-- Instructions to follow --
Set down the whole listing below exactly. The pictures stay out.

::::::::

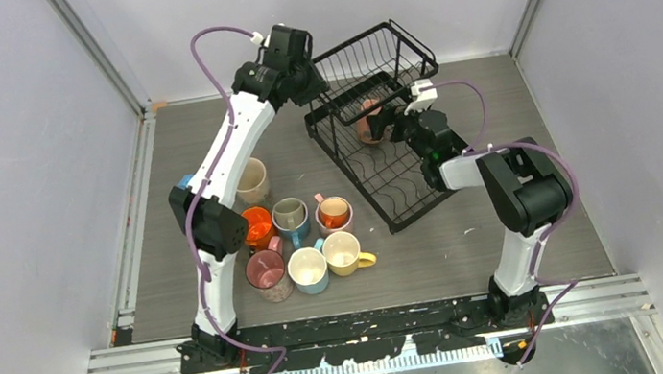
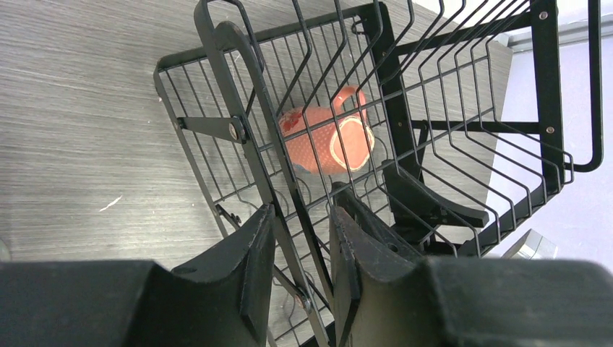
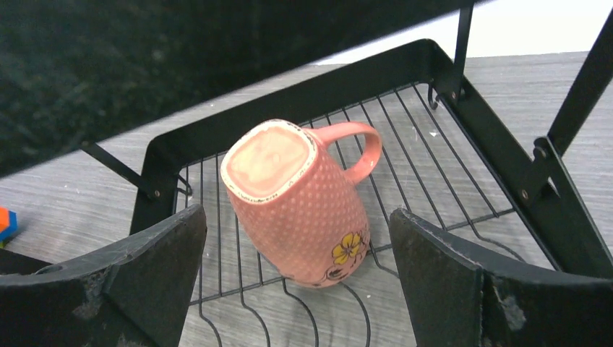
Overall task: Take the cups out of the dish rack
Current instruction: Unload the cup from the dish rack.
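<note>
A salmon dotted cup with a yellow flower lies on its side, base toward the camera, on the lower tray of the black wire dish rack; it also shows in the top view and through the wires in the left wrist view. My right gripper is open inside the rack, one finger on each side of this cup, not touching it; it also shows in the top view. My left gripper is closed on the rack's side frame bar at its far left corner.
Several cups stand on the table left of the rack: beige, orange, grey, pink, another pink, light blue, yellow. The rack's upper basket overhangs the tray. A blue-and-orange block lies outside the rack.
</note>
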`<act>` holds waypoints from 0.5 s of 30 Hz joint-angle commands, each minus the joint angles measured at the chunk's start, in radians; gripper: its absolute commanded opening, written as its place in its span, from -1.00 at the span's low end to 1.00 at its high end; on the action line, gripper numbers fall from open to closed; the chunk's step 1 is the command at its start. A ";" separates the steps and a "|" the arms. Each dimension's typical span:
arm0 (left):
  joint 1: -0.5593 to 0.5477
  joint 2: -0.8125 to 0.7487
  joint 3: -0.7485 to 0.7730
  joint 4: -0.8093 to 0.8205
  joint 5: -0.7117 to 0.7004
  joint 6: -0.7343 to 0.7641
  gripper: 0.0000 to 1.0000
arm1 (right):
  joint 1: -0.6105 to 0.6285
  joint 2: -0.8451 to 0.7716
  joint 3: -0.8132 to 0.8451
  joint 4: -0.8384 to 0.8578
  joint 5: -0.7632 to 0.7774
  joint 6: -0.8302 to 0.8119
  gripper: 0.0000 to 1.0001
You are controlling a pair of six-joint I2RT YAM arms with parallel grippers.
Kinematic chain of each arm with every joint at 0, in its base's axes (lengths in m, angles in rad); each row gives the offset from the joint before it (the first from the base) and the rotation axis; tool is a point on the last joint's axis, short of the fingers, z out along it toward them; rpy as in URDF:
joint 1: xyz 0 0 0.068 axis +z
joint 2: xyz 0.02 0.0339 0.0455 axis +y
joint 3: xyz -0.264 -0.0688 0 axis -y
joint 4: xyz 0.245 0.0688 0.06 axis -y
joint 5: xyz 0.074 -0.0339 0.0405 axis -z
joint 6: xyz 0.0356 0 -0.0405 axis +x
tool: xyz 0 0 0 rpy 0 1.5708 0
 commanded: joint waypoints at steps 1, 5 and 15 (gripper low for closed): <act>0.003 0.001 0.038 -0.033 0.056 0.026 -0.78 | 0.017 0.037 0.063 0.103 0.021 -0.037 0.99; 0.004 -0.002 0.038 -0.037 0.061 0.025 -0.86 | 0.034 0.077 0.079 0.130 0.070 -0.037 1.00; 0.008 0.006 0.061 -0.048 0.085 0.018 -1.00 | 0.074 0.159 0.087 0.242 0.154 -0.032 1.00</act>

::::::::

-- Task solution --
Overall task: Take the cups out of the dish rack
Current instruction: Unload the cup from the dish rack.
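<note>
A salmon dotted cup with a yellow flower lies on its side, base toward the camera, on the lower tray of the black wire dish rack; it also shows in the top view and through the wires in the left wrist view. My right gripper is open inside the rack, one finger on each side of this cup, not touching it; it also shows in the top view. My left gripper is closed on the rack's side frame bar at its far left corner.
Several cups stand on the table left of the rack: beige, orange, grey, pink, another pink, light blue, yellow. The rack's upper basket overhangs the tray. A blue-and-orange block lies outside the rack.
</note>
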`<act>` holds waypoints from 0.5 s of 30 Hz joint-angle commands, each minus the joint angles measured at the chunk's start, in radians; gripper: its absolute commanded opening, written as its place in its span, from -1.00 at the span's low end to 1.00 at its high end; on the action line, gripper numbers fall from open to closed; the chunk's step 1 is the command at its start. A ";" separates the steps and a "|" the arms. Each dimension's typical span:
arm0 (left):
  joint 1: -0.5593 to 0.5477
  joint 2: -0.8125 to 0.7487
  joint 3: -0.7485 to 0.7730
  joint 4: -0.8093 to 0.8205
  joint 5: -0.7117 to 0.7004
  joint 6: -0.7343 to 0.7641
  gripper: 0.0000 to 1.0000
arm1 (right):
  joint 1: -0.6105 to 0.6285
  joint 2: -0.8451 to 0.7716
  joint 3: -0.8132 to 0.8451
  joint 4: -0.8384 to 0.8578
  joint 5: -0.7632 to 0.7774
  joint 6: -0.8302 to 0.8119
  gripper: 0.0000 to 1.0001
You are controlling a pair of six-joint I2RT YAM arms with parallel grippers.
Kinematic chain of each arm with every joint at 0, in its base's axes (lengths in m, angles in rad); each row gives the offset from the joint before it (the first from the base) and the rotation axis; tool is a point on the last joint's axis, short of the fingers, z out along it toward them; rpy as in URDF:
joint 1: xyz 0 0 0.068 axis +z
joint 2: xyz 0.02 0.0339 0.0455 axis +y
joint 3: xyz -0.264 -0.0688 0 axis -y
joint 4: xyz 0.245 0.0688 0.06 axis -y
joint 5: xyz 0.074 -0.0339 0.0405 axis -z
joint 6: xyz 0.0356 0 -0.0405 axis +x
tool: xyz 0 0 0 rpy 0 1.5708 0
 commanded: joint waypoints at steps 1, 5 and 15 (gripper low for closed): <act>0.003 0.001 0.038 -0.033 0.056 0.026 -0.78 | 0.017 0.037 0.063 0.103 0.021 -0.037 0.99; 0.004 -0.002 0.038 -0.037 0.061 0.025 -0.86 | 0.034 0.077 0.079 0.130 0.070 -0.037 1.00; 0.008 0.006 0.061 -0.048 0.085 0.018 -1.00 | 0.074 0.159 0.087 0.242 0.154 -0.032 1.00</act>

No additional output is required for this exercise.